"Quatro paredes caiadas, um cheirinho a alecrim, um cacho de uvas doiradas, duas rosas num jardim....". É uma casa de férias portuguesa, com certeza, mas já não tão singela como na sua origem (e como no fado citado). Mas pertenceu, de facto, à diva do fado Amália Rodrigues, que a usou como refúgio durante décadas. Sanados os receios de ruína ou decadência, a casa da falecida fadista, localizada na costa alentejana, no Brejão (Odemira, quase na fronteira com Algarve), erigida sobre a falésia da praia celebrizada, precisamente, como Praia da Amália, prepara-se para começar a receber turistas.
Após uma remodelação global, a casa da Herdade Amália Rodrigues é inaugurada oficialmente este sábado, dia 20 de Outubro. A partir de então, está apta a receber hóspedes como alojamento turístico de luxo: pode ser arrendada - apenas no seu todo - de 375 a 450 euros por noite para grupos até seis pessoas.
Com três suítes, fica a apenas uma escadaria de dezenas de degraus da praia, incluindo salas de estar e jantar, piscina panorâmica ou frondoso jardim, antigamente uma das paixões de Amália, que plantou boa parte das flores que hoje se vêem (e também pintou flores em diversos pontos). Tudo com vistas largas para o mar. Não era em vão que Amália dizia que a casa lhe dava "a sensação de estar num barco".
"Vai ser impossível entrar naquela casa e esquecer a quem pertenceu", disse, à Lusa, João Aguiar, presidente da Fundação Amália Rodrigues , sublinhando que "a decoração e toda a envolvência emanam a 100 por cento da sua proprietária".
O projecto de reabilitação da casa e da sua transformação em espaço turístico foi inteiramente da fundação, constituída por vontade testamentária da fadista, e "todas as obras e investimentos foram feitos a expensas" da mesma, sem quaisquer financiamentos públicos, referiu Aguiar.
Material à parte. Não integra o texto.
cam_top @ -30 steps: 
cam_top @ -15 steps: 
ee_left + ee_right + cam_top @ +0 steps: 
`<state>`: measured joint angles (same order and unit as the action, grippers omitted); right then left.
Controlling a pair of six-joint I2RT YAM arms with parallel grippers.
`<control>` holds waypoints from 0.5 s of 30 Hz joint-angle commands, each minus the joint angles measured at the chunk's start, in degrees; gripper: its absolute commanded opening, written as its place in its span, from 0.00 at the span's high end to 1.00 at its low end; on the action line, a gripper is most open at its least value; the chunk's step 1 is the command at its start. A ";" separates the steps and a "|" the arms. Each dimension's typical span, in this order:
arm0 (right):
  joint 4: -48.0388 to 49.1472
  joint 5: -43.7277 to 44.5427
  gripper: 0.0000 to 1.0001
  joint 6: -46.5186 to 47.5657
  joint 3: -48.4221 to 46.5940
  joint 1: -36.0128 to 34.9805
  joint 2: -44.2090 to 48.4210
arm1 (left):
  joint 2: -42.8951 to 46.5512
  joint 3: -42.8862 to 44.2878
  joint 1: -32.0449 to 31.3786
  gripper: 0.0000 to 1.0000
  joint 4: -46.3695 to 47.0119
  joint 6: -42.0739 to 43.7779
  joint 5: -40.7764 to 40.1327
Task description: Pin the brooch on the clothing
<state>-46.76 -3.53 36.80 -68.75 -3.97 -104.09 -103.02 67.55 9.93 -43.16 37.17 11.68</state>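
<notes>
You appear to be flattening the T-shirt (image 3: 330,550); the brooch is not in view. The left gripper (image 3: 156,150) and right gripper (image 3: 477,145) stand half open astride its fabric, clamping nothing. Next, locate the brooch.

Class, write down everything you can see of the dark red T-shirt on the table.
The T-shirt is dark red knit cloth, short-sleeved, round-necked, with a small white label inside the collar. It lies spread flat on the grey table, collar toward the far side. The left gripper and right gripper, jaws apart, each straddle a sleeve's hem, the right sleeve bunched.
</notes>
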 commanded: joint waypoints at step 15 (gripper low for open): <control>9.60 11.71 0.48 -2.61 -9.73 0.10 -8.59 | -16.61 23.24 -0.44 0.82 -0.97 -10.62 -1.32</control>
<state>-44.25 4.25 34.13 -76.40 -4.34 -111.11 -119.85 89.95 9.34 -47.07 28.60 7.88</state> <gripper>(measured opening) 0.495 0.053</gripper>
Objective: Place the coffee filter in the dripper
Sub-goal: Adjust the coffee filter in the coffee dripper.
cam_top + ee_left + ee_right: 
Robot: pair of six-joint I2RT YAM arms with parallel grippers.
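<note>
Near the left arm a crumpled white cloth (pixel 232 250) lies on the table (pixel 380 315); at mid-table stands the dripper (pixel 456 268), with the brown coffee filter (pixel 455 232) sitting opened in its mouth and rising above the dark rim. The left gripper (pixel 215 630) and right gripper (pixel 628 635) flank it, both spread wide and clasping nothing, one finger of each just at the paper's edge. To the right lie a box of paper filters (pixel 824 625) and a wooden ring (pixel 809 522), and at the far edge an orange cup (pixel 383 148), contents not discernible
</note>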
O responsável defendeu ainda que "as autarquias e outras entidades públicas" deveriam apoiar o projecto, pelo menos através da melhoria do caminho de acesso à herdade, da remoção do lixo deixado pelos veraneantes que passam pela propriedade para aceder à praia da Amália ou com a colocação de iluminação nos caminhos.
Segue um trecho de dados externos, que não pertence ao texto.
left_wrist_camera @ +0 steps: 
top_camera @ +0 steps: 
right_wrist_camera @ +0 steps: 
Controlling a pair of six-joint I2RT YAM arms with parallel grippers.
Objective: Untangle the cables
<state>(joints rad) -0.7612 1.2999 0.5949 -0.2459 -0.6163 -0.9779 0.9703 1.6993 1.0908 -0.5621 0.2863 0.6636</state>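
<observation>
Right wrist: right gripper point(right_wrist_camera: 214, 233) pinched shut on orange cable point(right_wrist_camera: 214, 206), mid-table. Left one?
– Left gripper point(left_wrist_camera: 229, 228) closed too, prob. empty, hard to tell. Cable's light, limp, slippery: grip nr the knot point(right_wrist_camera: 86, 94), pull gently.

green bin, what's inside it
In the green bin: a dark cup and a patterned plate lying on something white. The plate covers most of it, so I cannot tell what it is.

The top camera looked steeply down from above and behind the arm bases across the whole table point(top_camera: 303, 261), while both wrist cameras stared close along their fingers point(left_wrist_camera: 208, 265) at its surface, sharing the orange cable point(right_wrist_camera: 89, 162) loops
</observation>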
Segundo Aguiar, o projecto foi orientado para "toda a gente que goste, respeite e considere Amália Rodrigues", procurando, ao mesmo tempo, a "auto-sustentabilidade financeira" da propriedade. Questionado sobre os preços praticados pela herdade, Aguiar disse que o valor foi fixado "atendendo à situação" do país, sem ter em consideração o facto de a casa ser da fadista, um factor que, sublinha, faria o preço "ser muito mais alto".
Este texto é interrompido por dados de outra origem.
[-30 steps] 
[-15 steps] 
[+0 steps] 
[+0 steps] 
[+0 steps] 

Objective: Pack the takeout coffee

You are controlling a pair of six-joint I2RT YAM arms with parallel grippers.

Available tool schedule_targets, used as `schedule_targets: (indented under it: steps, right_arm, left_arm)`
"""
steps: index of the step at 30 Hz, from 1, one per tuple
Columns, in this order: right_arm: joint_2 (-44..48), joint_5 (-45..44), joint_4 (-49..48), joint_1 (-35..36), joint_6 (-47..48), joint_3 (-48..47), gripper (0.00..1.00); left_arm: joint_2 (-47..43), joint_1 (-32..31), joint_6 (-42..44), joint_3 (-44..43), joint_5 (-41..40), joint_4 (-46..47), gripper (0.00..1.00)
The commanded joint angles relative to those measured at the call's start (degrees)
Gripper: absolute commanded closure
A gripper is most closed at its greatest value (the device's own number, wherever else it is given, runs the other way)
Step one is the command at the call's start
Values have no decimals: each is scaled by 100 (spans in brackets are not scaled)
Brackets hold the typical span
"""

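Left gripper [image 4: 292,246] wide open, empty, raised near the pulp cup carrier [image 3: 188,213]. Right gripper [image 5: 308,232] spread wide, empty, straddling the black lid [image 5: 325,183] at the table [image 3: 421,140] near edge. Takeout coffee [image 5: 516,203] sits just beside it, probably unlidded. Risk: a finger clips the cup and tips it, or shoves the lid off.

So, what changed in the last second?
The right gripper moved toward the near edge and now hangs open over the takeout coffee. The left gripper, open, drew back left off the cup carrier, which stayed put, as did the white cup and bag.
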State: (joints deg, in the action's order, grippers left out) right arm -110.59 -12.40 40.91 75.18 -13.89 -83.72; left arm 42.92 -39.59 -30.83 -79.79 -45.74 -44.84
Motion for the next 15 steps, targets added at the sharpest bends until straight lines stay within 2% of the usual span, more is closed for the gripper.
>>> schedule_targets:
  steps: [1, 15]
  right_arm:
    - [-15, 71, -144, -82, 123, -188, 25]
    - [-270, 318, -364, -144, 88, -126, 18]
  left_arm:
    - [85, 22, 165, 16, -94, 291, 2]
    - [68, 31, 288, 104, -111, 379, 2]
A reinvenção da herdade (que, no total, detém 10 hectares) ocorre após, há cerca de dois anos, um grupo de cidadãos preocupados com a memória de Amália e com a reabilitação da casa, ter criado a Associação Diva Brejão, entretanto extinta. Na génese da associação esteve o jornalista Mário Rui Pereira, que afirmou à Lusa estar "contente" com a reabertura do espaço, assegurando que o seu aspecto está "completamente modificado" e "muito digno". Afirmando que não lhe interessa "tentar perceber quem é que conseguiu o quê", o jornalista considerou que o objectivo de que "a casa não desaparecesse ou caísse em outras mãos"foi cumprido e reconheceu o "esforço" financeiro "muito grande" por parte da fundação.